Oleh : Romo Yohanes Bambang, MTS.
Pengantar : Landasan Pemahaman Berdasarkan Pengakuan Iman Nicea
Mengenai keberadaan Allah Yang Esa itu Pengakuan Iman Nicea
selanjutnya mengatakan bahwa Allah yang hanya satu dan diberi gelar “Sang Bapa
Yang Mahakuasa” ini memiliki keradaan yang sangat unik, karena di dalam
kesatuan diriNya itu memilki “Anak Tunggal” yang bukan berasal dari luar kodrat
Allah “Yang diperanakan dari Sang Bapa” bukan dengan suatu permulaan waktu
tetapi “sebelum segala zaman” yaitu dari dalam kekekalan. Berarti dalam
kekekalan itulah Allah ini dalam kodratnya sendiri “memperanakkan Anak Tunggal”
sebagai pancaran atau pantulan diriNya sendiri yang adalah terang (Nur) itu.
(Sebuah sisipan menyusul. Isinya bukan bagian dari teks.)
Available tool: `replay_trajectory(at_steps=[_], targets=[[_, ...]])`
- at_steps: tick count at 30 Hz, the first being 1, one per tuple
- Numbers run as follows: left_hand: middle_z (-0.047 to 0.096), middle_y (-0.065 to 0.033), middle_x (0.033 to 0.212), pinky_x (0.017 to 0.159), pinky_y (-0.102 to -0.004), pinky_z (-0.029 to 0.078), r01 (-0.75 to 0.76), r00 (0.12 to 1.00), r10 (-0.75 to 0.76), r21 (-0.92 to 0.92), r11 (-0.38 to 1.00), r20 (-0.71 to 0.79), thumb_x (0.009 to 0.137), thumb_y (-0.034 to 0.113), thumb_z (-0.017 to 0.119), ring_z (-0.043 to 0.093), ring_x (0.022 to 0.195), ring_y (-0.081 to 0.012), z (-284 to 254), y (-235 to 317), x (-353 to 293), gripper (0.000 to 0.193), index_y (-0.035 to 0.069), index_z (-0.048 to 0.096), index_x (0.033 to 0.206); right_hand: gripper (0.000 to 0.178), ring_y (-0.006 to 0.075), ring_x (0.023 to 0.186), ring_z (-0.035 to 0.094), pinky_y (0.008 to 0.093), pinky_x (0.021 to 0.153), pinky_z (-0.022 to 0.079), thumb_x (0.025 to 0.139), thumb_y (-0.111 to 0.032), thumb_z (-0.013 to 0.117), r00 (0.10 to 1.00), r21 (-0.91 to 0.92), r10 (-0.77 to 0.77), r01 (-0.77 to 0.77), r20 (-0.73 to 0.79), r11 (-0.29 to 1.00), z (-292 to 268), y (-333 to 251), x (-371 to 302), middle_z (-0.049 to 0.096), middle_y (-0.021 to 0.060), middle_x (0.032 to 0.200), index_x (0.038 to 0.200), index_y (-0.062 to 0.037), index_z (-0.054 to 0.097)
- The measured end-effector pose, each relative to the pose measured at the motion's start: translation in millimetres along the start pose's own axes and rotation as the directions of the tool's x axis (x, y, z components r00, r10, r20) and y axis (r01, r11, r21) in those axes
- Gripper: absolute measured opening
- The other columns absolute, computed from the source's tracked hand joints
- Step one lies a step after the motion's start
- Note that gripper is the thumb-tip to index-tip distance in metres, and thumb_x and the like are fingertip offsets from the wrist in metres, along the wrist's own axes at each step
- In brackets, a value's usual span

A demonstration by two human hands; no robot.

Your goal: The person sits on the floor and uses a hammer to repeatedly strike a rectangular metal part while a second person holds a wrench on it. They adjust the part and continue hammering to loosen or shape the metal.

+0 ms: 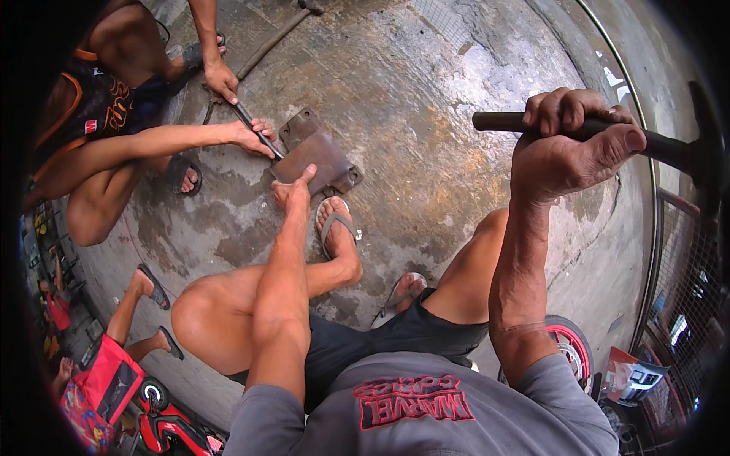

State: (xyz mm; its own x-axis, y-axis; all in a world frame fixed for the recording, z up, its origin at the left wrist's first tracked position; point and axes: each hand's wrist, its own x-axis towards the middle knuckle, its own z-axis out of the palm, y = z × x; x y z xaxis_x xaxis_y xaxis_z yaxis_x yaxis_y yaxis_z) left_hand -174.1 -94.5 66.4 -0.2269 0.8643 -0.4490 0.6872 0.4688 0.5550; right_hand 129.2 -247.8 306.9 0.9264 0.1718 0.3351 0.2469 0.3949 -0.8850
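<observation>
My right hand is raised at the right, its fingers wrapped round the dark handle of a hammer. The hammer's head lies at the far right, partly lost in the dark rim. Low on the left, my left hand grips the near edge of a rusty brown metal block with lugs at its corners, thumb on top. A co-worker's two hands hold a dark metal bar slanting down, its lower end against the block's left side. The block rests on the floor just beyond my sandalled foot.
A long-handled tool lies on the wet, stained concrete floor beyond the co-worker's hands. The co-worker crouches at the left. A red toy-like vehicle and another person's legs are lower left. A red-rimmed wheel and mesh fence stand at right.
</observation>
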Motion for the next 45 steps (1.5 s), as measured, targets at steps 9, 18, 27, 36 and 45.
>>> replay_trajectory(at_steps=[9,18,27,36,45], targets=[[0.063,-0.0271,0.125,0.105,-0.0438,0.047,0.049,0.999,-0.049,0.039,0.998,-0.006,0.062,0.039,0.099,0.061,0.117,-0.0377,3.8,1.7,12.1,0.092,-0.014,0.054,0.123,0.032,0.01,0.046,0.04,0.0287,0.039,0.035,0.108,-0.042,0.05,0.032,-0.389,0.999,-0.921,-0.031,0.017,-57.7,128.3,-195.2,0.045,-0.0002,0.068,0.096,-0.0124,0.045],[0.062,-0.0284,0.127,0.105,-0.0448,0.047,0.068,0.998,-0.069,0.077,0.995,0.008,0.063,0.04,0.098,0.06,0.119,-0.0397,-4.5,4.0,2.8,0.094,-0.013,0.052,0.126,0.047,0.0066,0.052,0.032,0.0245,0.045,0.032,0.107,-0.06,0.044,0.87,0.049,0.492,-0.491,-0.031,0.87,-63.7,20.6,38.7,0.034,-0.0041,0.068,0.095,-0.0149,0.041],[0.059,-0.0316,0.129,0.107,-0.0449,0.045,0.061,0.995,-0.071,0.123,0.99,0.073,0.066,0.05,0.094,0.058,0.123,-0.0415,-2.6,11.0,6.4,0.099,-0.014,0.05,0.128,0.044,0.0141,0.051,0.045,0.0336,0.045,0.043,0.107,-0.055,0.044,-0.143,-0.499,0.988,-0.861,0.05,-0.099,-35.5,163.5,-207.5,0.048,0.0025,0.07,0.103,-0.011,0.045],[0.056,-0.0317,0.133,0.111,-0.0451,0.043,0.128,0.991,-0.128,0.005,0.992,0.043,0.066,0.042,0.097,0.056,0.125,-0.0416,-33.1,-6.1,3.6,0.103,-0.016,0.045,0.133,0.031,0.0075,0.048,0.034,0.0267,0.043,0.032,0.108,-0.043,0.053,0.206,-0.421,0.978,-0.889,-0.018,0.18,-49.5,96.7,-98.3,0.041,-0.0024,0.067,0.1,-0.0159,0.042],[0.058,-0.0252,0.128,0.105,-0.04,0.046,0.089,0.989,-0.081,-0.057,0.994,0.125,0.061,0.034,0.101,0.059,0.118,-0.0317,3.3,5.8,11.7,0.099,-0.014,0.045,0.128,0.037,0.0103,0.05,0.041,0.0296,0.044,0.036,0.107,-0.046,0.053,0.093,-0.473,0.995,-0.878,-0.026,0.069,-60.1,108.9,-128.1,0.046,0.0004,0.07,0.095,-0.0119,0.043]])
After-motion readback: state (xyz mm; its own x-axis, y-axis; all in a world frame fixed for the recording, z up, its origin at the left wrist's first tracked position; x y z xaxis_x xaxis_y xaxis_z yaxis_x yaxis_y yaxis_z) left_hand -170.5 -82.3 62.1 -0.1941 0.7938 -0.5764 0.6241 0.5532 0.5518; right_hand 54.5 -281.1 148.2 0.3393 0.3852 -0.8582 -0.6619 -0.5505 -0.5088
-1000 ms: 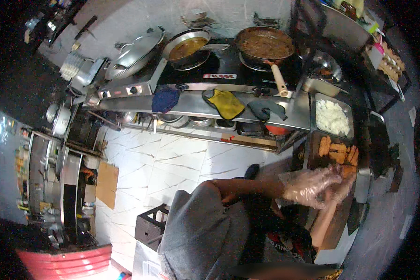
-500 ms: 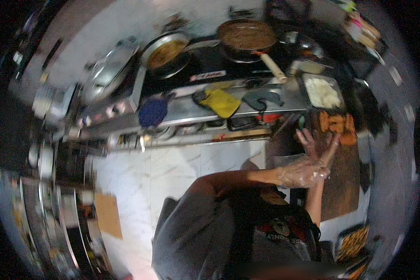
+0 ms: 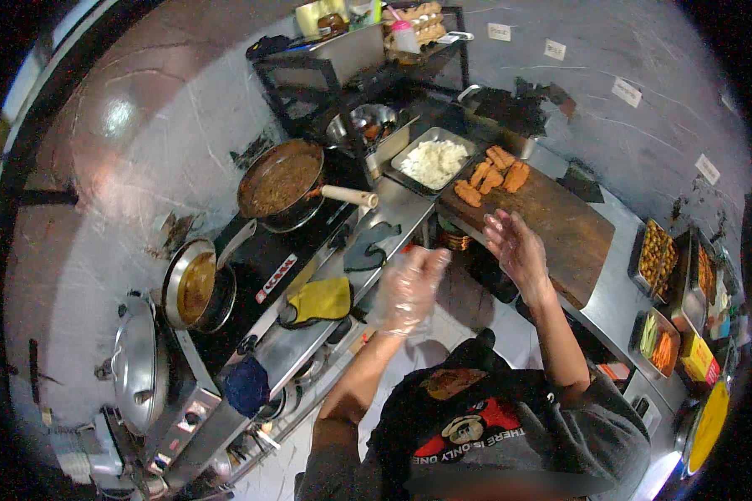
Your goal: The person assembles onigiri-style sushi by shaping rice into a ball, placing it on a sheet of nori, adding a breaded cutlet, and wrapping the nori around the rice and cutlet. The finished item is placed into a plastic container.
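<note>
My left hand [image 3: 411, 290], in a clear plastic glove, is raised over the floor gap beside the stove counter. It holds nothing that I can see; its fingers are loosely bent and a little blurred. Closer to the wooden cutting board [image 3: 564, 238] is my right hand [image 3: 516, 253], also gloved, with fingers apart and nothing in it. Several orange-brown breaded pieces [image 3: 490, 178] lie at the board's far left end, beyond my right hand. Beside them stands a metal tray [image 3: 401, 177] of white, crumbly food.
A frying pan [image 3: 244, 188] of brown food and a steel pan [image 3: 172, 288] of yellowish liquid sit on the stove. A yellow mitt [image 3: 319, 301] and dark cloths lie along its front ledge. At right are food trays [image 3: 641, 265] and a yellow round surface [image 3: 710, 427].
My view has swung right, toward the cutting board. My hands, earlier touching each other near the breaded pieces, are now apart, the left over the gap and the right beside the board.
</note>
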Demonstrator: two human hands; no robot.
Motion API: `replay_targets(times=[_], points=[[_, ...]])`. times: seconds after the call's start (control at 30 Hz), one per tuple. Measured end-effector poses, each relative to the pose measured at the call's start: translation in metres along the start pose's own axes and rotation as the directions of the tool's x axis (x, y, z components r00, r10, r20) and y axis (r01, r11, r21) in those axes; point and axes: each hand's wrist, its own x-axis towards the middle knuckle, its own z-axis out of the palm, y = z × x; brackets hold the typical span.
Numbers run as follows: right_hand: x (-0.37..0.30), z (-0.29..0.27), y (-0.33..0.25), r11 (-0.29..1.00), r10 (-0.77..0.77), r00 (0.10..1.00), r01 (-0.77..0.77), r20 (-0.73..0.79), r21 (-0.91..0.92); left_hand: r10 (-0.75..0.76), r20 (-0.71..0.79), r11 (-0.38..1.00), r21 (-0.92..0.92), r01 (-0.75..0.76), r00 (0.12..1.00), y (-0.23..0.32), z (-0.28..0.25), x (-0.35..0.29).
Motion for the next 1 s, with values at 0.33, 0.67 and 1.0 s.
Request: replay_targets(times=[0.33,0.67,1.0], points=[[0.015,-0.069,-0.054,0.985,-0.026,0.975,-0.013,-0.223,-0.169,0.056,0.165,0.982,0.171,-0.084,0.985,-0.017,0.059,0.056],[0.002,-0.167,-0.114,0.897,-0.123,0.920,-0.057,-0.372,-0.437,-0.198,0.338,0.968,-0.079,0.237,0.920,-0.116,0.202,0.057],[-0.133,-0.262,-0.111,0.517,-0.689,0.300,-0.434,-0.660,-0.738,-0.315,0.538,0.690,-0.435,0.578,0.782,-0.134,0.257,0.144]])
Sehingga Anak Tunggal Allah yang berada kekal dalam kodrat Allah ini disebut
“Terang Yang Keluar Dari Terang”.
Sebagai pancaran dari Nur yang adalah Allah,
maka jelas yang terpancar atau terpantul berwujud Nur pula. Karena ada satu Allah yang bersifat Nur, maka
Allah nyang Satu ini pastilah Allah yang sejati. Pancaran Diri Allah yang
sejati yang berasal dari Kodrat DiriNya yang berwujud “Nur yang keluar dari Nur
(allah)” ini, jelaslah memiliki sifat yang sama dengan Allah yaitu “Allah
Sejati yang keluar dari Allah sejati”. Dengan demikian pancaran Nur Ilahi yang
berkodrat Allah sejati itu bukan makhluk, yaitu Dia “bukan diciptakan” namun
“diperanakkan” yaitu dikeluarkan secara kodrati dari kodrat Ilahi sendiri di
dalam kekekalan, sehingga kodratNya sama dengan asal-usulNya : Allah yang Esa.
Berarti Nur yang keluar dari Nur ini berada dalam “Satu dzat-hakekat dengan
Sang Bapa” karena Allah itu memang hanya satu yang “Dzat – hakekatNya” satu
pula.
Mengikuti rincian makna Pengakuan Iman ini kita melihat sekarang bahwa
yang disebut “Anak Allah” ini bukan makna kata jasmaniah. Sebab meskipun ada
kata-kata “diperanakkan” dan “Anak Tunggal”, tetapi kita tak menjumpai kata
“Ibu” atau yang “Wanita pengandung Anak Allah”. Tak pula kita jumpai kata kapan
saat Anak Allah itu dilahirkan. Dia diperanakan di luar waktu, “sebelum segala
zaman”, berarti dia diperanakkan terus-menerus di dalam dzat-hakekat Allah yang
satu itu. Karena arti “memperanakkan” di sini adalah mengeluarkan, atau juga
memantulkan, berarti Allah selalu memantulkan Cahaya DiriNya dalam DiriNya
sejak kekal, dan itulah makana diperanakkan itu.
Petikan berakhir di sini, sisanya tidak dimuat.